(Available data Opens)

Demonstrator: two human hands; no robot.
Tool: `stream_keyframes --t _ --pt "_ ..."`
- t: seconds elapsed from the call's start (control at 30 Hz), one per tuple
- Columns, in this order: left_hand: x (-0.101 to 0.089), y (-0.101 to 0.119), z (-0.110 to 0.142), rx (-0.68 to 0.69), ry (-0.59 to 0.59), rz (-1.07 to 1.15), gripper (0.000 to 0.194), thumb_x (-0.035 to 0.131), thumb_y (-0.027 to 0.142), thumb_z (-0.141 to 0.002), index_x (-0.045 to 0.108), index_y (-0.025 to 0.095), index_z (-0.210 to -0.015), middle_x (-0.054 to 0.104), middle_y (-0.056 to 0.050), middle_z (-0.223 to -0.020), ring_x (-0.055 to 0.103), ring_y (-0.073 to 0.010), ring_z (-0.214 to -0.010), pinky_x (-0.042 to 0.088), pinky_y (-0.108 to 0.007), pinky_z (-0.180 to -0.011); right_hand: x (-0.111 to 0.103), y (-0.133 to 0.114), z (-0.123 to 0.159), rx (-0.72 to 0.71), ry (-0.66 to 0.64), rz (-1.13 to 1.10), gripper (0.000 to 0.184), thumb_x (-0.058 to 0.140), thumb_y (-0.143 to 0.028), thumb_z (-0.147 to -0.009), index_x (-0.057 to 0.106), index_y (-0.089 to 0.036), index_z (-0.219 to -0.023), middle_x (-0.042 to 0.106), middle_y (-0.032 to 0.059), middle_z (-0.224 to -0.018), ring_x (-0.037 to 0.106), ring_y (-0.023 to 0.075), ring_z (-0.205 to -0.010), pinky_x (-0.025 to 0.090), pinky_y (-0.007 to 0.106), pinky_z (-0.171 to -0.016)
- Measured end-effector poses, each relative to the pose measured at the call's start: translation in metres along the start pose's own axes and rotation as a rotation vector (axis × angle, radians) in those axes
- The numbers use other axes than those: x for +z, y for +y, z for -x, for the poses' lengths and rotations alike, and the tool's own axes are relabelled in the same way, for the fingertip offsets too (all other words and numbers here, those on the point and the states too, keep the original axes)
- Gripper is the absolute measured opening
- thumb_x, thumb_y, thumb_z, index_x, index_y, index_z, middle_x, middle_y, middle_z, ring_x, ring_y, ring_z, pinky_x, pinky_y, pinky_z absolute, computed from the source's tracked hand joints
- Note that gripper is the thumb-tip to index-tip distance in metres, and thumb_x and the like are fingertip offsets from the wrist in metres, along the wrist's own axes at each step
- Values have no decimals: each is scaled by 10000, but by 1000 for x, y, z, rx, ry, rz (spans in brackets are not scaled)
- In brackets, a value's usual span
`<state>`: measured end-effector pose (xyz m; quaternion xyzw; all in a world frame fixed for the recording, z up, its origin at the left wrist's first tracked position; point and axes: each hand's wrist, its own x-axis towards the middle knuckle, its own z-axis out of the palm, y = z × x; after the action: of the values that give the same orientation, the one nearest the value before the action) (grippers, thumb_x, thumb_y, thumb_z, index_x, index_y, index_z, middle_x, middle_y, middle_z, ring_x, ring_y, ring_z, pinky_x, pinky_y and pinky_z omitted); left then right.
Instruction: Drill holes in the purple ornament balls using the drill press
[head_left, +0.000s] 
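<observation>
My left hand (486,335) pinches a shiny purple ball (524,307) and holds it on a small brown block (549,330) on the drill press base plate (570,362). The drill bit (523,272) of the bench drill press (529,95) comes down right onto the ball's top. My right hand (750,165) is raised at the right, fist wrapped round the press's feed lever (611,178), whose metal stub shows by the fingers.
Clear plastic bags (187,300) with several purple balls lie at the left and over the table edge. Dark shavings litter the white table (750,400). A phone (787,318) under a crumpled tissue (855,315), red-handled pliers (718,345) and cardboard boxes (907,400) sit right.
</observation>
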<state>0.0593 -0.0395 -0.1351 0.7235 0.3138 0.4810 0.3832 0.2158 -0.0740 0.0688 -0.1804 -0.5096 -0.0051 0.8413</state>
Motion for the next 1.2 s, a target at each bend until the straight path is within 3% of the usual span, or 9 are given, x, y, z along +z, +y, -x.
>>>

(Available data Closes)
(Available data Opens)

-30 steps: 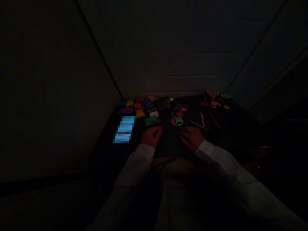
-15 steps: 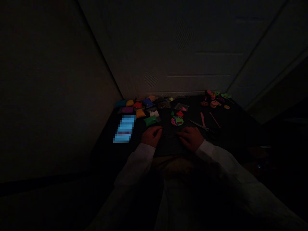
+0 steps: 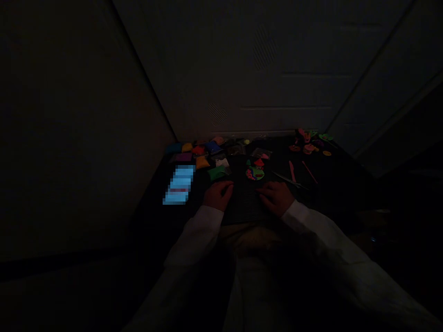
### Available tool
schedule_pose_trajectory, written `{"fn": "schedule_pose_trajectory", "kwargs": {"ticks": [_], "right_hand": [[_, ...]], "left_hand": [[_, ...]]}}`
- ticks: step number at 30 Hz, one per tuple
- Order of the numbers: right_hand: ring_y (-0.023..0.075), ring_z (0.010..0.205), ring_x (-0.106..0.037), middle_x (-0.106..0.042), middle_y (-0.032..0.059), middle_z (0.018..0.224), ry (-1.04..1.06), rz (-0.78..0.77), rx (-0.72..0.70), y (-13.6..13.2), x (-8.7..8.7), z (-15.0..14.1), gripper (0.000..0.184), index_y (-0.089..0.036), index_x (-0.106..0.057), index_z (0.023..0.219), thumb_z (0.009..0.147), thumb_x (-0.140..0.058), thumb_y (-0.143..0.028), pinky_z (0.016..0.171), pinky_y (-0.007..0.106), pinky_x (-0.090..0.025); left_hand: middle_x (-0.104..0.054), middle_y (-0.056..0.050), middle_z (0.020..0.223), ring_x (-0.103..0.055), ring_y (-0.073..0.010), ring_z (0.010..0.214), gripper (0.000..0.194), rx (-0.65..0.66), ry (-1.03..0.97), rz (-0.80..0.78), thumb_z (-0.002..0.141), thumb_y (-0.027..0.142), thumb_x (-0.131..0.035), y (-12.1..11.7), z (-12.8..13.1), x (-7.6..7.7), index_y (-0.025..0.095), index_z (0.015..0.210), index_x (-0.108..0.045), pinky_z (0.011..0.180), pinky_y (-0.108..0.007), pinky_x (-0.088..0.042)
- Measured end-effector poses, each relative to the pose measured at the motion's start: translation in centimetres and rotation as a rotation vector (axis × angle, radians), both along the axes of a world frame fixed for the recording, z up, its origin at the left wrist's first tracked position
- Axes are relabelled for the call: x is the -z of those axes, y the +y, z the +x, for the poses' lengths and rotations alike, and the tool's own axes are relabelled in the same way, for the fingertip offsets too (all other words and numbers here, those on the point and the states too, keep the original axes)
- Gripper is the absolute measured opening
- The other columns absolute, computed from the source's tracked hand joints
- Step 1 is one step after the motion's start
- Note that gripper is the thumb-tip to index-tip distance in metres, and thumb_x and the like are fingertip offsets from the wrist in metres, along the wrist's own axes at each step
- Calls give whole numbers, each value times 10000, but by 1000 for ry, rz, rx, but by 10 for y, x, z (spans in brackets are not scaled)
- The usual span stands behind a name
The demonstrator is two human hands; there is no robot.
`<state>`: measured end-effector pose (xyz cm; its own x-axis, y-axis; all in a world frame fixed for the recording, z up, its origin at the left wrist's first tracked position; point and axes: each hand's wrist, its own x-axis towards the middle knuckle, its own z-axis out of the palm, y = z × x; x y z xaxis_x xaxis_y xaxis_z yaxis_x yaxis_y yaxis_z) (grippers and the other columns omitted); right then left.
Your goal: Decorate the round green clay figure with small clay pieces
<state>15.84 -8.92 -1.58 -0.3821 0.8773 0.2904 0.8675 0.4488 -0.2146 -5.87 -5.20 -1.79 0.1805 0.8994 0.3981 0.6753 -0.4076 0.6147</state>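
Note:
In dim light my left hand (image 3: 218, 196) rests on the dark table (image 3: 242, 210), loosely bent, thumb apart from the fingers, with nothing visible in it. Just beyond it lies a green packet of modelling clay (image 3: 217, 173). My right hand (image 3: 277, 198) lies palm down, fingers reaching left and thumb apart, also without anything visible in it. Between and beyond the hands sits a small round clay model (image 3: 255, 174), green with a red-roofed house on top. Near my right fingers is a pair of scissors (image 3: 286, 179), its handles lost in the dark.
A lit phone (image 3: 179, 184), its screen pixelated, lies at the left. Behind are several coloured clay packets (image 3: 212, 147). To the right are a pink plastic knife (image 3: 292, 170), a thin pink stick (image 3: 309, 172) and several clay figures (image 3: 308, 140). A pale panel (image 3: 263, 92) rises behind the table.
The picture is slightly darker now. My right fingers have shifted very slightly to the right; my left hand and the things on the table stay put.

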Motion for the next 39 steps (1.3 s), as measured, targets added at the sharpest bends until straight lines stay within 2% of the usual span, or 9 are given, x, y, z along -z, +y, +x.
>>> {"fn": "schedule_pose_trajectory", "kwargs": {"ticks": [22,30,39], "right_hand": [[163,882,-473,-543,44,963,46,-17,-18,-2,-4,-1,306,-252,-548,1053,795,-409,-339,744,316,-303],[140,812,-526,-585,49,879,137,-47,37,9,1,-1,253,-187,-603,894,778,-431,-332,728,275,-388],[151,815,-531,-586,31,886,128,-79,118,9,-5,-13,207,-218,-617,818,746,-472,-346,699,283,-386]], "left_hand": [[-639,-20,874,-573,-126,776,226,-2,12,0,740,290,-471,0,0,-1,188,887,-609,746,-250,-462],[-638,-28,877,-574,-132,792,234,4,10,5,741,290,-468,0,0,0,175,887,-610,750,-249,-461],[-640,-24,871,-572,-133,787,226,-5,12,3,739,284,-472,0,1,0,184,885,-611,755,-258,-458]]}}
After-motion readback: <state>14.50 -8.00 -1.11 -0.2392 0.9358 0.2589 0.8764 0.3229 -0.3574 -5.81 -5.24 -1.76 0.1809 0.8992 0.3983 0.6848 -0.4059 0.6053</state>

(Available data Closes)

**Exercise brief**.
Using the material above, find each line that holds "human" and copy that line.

**The answer**.
Demonstrator: two human hands; no robot.
The demonstrator is two human hands; there is no robot.

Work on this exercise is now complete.